For core banking systems, high availability and data consistency are mission-critical, as any disruption directly impacts transaction processing, regulatory compliance, and customer trust. Therefore, many customers are using Oracle Active Data Guard (ADG) to provide real-time data synchronization, disaster recovery readiness, and workload offloading without compromising transactional integrity.
As business and data growth accelerated, a leading regional bank faced increasing difficulty maintaining required availability and performance while controlling infrastructure and operational costs. To address this challenge, the bank validated Oracle ADG standby databases on Arcfra Enterprise Cloud Platform (AECP) as a cost-efficient alternative to traditional architectures.
Production testing showed that AECP delivered significantly more stable and lower ADG latency than vSAN, with performance comparable to mid-to-high-end all-flash centralized storage during peak settlement workloads. The results confirm that AECP can reliably support core banking standby databases while reducing dependence on expensive centralized storage and lowering overall hardware and O&M costs.
For core business systems such as deposits and loans, the regional bank utilizes Oracle databases in a Primary and ADG Standby configuration. The primary database is architected with physical servers and high-end all-flash centralized storage, while the standby runs on the VMware vSphere & vSAN platform.
To mitigate pressure on the core database amidst rapid growth in online lending requests, specific query workloads were offloaded to the standby database, and data processing tasks for reporting and submission were routed via the standby to the big data platform. However, operational usage revealed that the performance of the standby database was increasingly failing to meet escalating business demands:

Concurrently, anticipating significant subscription cost increases following Broadcom’s acquisition of VMware, the bank planned to upgrade the standby databases with a more performant and cost-efficient vSAN alternative.
Initially, the user evaluated the solution of migrating the standby database to the existing all-flash centralized storage. Although this approach can fulfill I/O requirements, as the centralized storage already supported the primary core transaction database and other high-I/O standby databases, this might result in high expansion costs, alongside potential risks of performance interference.
To balance performance, cost, and reliability, the bank decided to assess the feasibility of replacing vSAN with an alternative hyper-converged infrastructure (HCI) solution for hosting standby databases. Having already deployed AECP (featuring AVE) in production to support MySQL slave databases for over 100 production systems — excluding the core accounting Oracle databases — the bank planned to validate the platform’s capability to host Oracle ADG databases.
The test was conducted in the production environment using a comparative analysis approach, with standby databases running simultaneously on three clusters: vSAN, all-flash centralized storage, and AECP.
Cluster configurations were standardized, with a focus on monitoring ADG latency to ensure reliable real-time data replication. The test simulated real-world business scenarios, particularly during peak daily settlement batches, utilizing monitoring scripts to capture standby latency data in real-time.
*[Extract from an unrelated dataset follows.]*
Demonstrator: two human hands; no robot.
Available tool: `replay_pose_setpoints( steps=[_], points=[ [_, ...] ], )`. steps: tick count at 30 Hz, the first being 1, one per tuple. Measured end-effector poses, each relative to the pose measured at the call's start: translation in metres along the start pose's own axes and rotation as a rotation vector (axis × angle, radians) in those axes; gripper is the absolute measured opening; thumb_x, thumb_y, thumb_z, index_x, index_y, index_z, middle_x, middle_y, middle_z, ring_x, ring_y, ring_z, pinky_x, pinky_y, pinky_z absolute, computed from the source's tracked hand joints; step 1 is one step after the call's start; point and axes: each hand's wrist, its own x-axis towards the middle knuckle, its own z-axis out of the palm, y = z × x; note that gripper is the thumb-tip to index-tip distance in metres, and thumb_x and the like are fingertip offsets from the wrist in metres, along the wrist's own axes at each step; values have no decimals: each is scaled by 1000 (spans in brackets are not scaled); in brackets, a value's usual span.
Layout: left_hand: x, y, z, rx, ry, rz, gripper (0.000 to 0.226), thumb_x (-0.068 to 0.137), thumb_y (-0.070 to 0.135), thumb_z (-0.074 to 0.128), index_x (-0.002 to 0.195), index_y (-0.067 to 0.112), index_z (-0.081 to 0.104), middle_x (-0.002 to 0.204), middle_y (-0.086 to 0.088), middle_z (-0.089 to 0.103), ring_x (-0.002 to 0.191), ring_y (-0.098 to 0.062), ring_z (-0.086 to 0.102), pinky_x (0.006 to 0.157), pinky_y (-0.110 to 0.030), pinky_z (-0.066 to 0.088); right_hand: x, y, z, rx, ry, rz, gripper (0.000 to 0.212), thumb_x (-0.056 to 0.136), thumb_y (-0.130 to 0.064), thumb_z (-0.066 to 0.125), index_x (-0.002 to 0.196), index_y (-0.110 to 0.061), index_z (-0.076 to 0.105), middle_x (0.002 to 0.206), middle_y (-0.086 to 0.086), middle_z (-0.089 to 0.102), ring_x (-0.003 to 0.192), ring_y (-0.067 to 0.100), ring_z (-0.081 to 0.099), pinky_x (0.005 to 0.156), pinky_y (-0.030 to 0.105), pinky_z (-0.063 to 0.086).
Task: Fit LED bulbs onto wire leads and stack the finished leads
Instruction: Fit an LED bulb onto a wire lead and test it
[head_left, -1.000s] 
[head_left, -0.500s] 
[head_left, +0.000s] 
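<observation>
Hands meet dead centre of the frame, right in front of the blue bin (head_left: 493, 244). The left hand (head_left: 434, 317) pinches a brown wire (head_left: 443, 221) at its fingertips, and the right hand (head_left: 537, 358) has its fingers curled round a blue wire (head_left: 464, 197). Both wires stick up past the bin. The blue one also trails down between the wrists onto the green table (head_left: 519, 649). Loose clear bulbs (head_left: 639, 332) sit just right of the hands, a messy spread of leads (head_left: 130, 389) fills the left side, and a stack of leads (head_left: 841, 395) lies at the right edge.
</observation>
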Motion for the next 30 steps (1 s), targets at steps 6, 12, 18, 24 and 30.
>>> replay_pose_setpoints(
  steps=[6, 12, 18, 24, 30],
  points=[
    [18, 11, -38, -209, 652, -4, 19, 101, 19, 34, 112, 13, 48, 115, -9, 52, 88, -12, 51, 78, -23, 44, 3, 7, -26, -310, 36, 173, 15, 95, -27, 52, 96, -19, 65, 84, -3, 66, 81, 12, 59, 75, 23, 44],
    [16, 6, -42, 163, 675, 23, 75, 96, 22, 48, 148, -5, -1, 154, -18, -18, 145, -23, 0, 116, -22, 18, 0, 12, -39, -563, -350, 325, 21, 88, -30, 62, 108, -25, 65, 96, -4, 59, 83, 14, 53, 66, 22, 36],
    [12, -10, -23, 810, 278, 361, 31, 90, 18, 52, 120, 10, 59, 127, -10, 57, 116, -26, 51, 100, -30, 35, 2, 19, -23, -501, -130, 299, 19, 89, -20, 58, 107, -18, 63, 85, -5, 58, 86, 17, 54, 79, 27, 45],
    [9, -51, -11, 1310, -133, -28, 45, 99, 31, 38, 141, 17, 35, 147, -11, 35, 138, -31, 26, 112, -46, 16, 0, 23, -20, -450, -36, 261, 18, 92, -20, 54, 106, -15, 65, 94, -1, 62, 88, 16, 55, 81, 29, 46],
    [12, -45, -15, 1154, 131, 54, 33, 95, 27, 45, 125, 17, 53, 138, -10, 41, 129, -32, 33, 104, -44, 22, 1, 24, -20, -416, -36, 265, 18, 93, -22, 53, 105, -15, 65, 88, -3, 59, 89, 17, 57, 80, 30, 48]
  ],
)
Monitoring over one month revealed that while the vSAN cluster largely met latency requirements, performance instability caused multiple severe spikes exceeding 900 seconds. Conversely, the all-flash centralized storage and AECP clusters demonstrated consistent stability, maintaining latency below 100 seconds during peak periods. With maximum latencies of 78 seconds and 85 seconds, respectively, their performance significantly outperformed the vSAN cluster.

These test results demonstrate that AECP satisfies the real-time performance requirements of core business operations when handling high I/O loads, particularly in real-time data replication scenarios. Looking ahead, the bank plans to gradually extend support for existing Oracle primary and standby databases by utilizing AECP and Arcfra Block Storage (ABS) tailored to specific use cases.